Forecasting on a long horizon

Long-horizon forecasting refers to predictions far into the future, typically exceeding two seasonal periods. However, the exact definition of a ‘long horizon’ can vary based on the frequency of the data. For example, when dealing with hourly data, a forecast for three days into the future is considered long-horizon, as it covers 72 timestamps (calculated as 3 days × 24 hours/day). In the context of monthly data, a period exceeding two years would typically be classified as long-horizon forecasting. Similarly, for daily data, a forecast spanning more than two weeks falls into the long-horizon category. Of course, forecasting over a long horizon comes with its challenges. The longer the forecast horizon, the greater the uncertainty in the predictions. It is also possible to have unknown factors come into play in the long-term that were not expected at the time of forecasting. To tackle those challenges, use TimeGPT’s specialized model for long-horizon forecasting by specifying model='timegpt-1-long-horizon' in your setup. For a detailed step-by-step guide, follow this tutorial on long-horizon forecasting.
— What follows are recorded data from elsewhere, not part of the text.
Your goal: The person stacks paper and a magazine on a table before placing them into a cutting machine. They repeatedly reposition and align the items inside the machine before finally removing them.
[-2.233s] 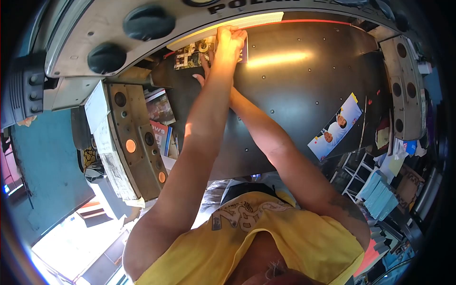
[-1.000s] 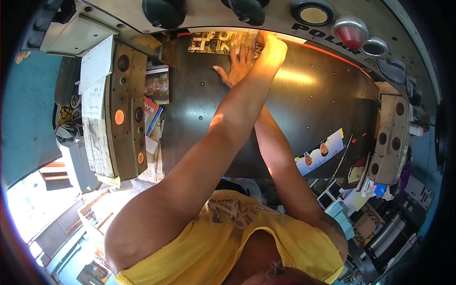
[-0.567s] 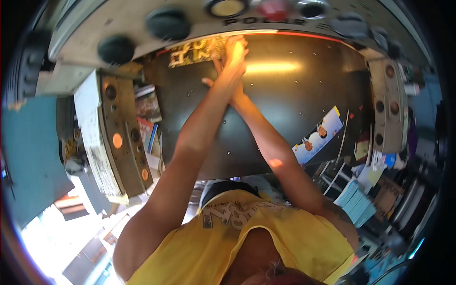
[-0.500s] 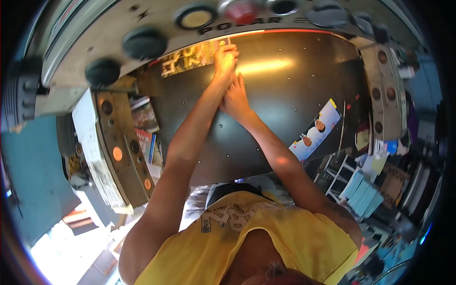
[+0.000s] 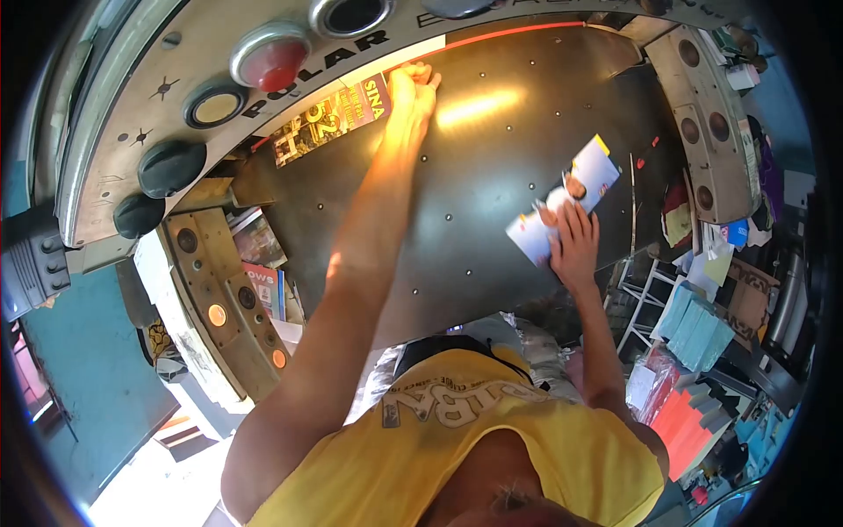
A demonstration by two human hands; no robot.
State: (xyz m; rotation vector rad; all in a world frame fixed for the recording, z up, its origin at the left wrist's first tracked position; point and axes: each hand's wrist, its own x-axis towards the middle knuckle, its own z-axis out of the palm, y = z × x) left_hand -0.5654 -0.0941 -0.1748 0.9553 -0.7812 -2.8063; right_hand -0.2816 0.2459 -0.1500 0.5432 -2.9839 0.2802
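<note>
My left hand (image 5: 414, 88) reaches to the back of the dark metal table (image 5: 474, 202). Its fingers are curled at the right end of a printed sheet (image 5: 334, 114) with yellow and red lettering, beside a white strip (image 5: 435, 44) under the machine front. What the fingertips pinch, if anything, is hidden. At the right, my right hand (image 5: 577, 244) grips a long printed card (image 5: 597, 167) with people in white on a pale blue ground. Its fingers lie over the card, with the thumb at the lower edge.
The machine's front panel (image 5: 228, 70), marked POLAR, overhangs the back with knobs and a red button (image 5: 274, 63). Side walls with round fittings (image 5: 215, 290) bound the table. Papers and booklets (image 5: 263, 285) lean at the left; stacked blue paper (image 5: 694, 325) stands at the lower right.
My right hand has left my left hand and moved right onto the card, which has shifted farther back. My left hand stays at the printed sheet. The view has turned slightly.
</note>
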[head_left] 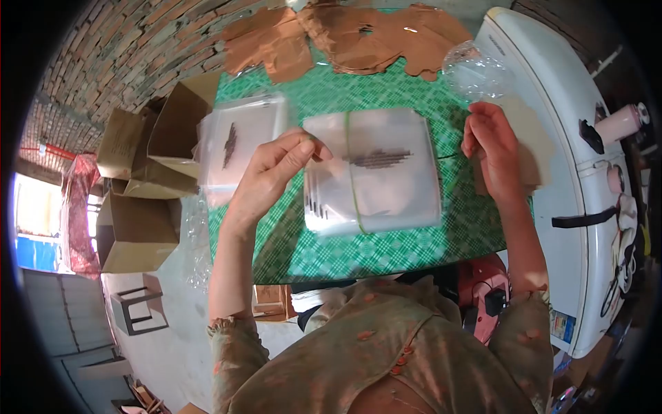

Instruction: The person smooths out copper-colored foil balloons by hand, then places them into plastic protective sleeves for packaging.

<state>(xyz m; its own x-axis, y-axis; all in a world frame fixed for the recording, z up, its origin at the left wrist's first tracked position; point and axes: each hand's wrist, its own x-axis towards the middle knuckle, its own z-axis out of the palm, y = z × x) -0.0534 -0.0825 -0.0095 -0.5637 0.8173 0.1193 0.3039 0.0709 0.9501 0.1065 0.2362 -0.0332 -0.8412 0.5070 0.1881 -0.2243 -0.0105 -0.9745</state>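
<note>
A stack of clear plastic bags (403,196) with dark printed marks lies on the green table, and a thin green band (352,172) runs around it from back to front. My left hand (279,162) is at the stack's left edge, thumb and forefinger pinched together. Whatever is between those fingertips, if anything, is too small to make out. To the right of the stack, my right hand (493,145) hovers apart from it, fingers loosely curled and holding nothing that I can see. Another pile of clear bags (255,124) lies beyond my left hand.
The checkered green tablecloth (331,259) covers the table. Torn brown paper (386,41) lies along its far edge, with crumpled clear plastic (476,72) at the far right. Open cardboard boxes (141,231) stand on the left. A white fridge (545,76) borders the right side.
</note>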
from nixtla import NixtlaClient


nixtla_client = NixtlaClient(
    # defaults to os.environ.get("NIXTLA_API_KEY")
    api_key = 'my_api_key_provided_by_nixtla'
)

Load the data

Let’s load the ETTh1 dataset. This is a widely used dataset to evaluate models on their long-horizon forecasting capabalities. The ETTh1 dataset monitors an electricity transformer from a region of a province of China including oil temperature and variants of load (such as high useful load and high useless load) from July 2016 to July 2018 at an hourly frequency. For this tutorial, let’s only consider the oil temperature variation over time.


from datasetsforecast.long_horizon import LongHorizon

Y_df, *_ = LongHorizon.load(directory='./', group='ETTh1')

Y_df.head()

unique_iddsy
0OT2016-07-01 00:00:001.460552
1OT2016-07-01 01:00:001.161527
2OT2016-07-01 02:00:001.161527
3OT2016-07-01 03:00:000.862611
4OT2016-07-01 04:00:000.525227
For this small experiment, let’s set the horizon to 96 time steps (4 days into the future), and we will feed TimeGPT with a sequence of 42 days.

test = Y_df[-96:]             # 96 = 4 days x 24h/day
input_seq = Y_df[-1104:-96]   # Gets a sequence of 1008 observations (1008 = 42 days * 24h/day)

Forecasting

Now, we are ready to use TimeGPT for long-horizon forecasting. Here, we need to set the model parameter to "timegpt-1-long-horizon". This is the specialized model in TimeGPT that can handle such tasks.


fcst_df = nixtla_client.forecast(
    df=input_seq,
    h=96,
    level=[90],
    finetune_steps=10,
    finetune_loss='mae',
    model='timegpt-1-long-horizon',
    time_col='ds',
    target_col='y'
)

INFO:nixtlats.nixtla_client:Validating inputs...
INFO:nixtlats.nixtla_client:Preprocessing dataframes...
INFO:nixtlats.nixtla_client:Inferred freq: H
INFO:nixtlats.nixtla_client:Calling Forecast Endpoint...

nixtla_client.plot(Y_df[-168:], fcst_df, models=['TimeGPT'], level=[90], time_col='ds', target_col='y')

Evaluation

Let’s now evaluate the performance of TimeGPT using the mean absolute error (MAE).


test = test.copy()

test.loc[:, 'TimeGPT'] = fcst_df['TimeGPT'].values


from utilsforecast.losses import mae

evaluation = mae(test, models=['TimeGPT'], id_col='unique_id', target_col='y')

print(evaluation)

  unique_id   TimeGPT
0        OT  0.146111

Here, TimeGPT achieves a MAE of 0.146.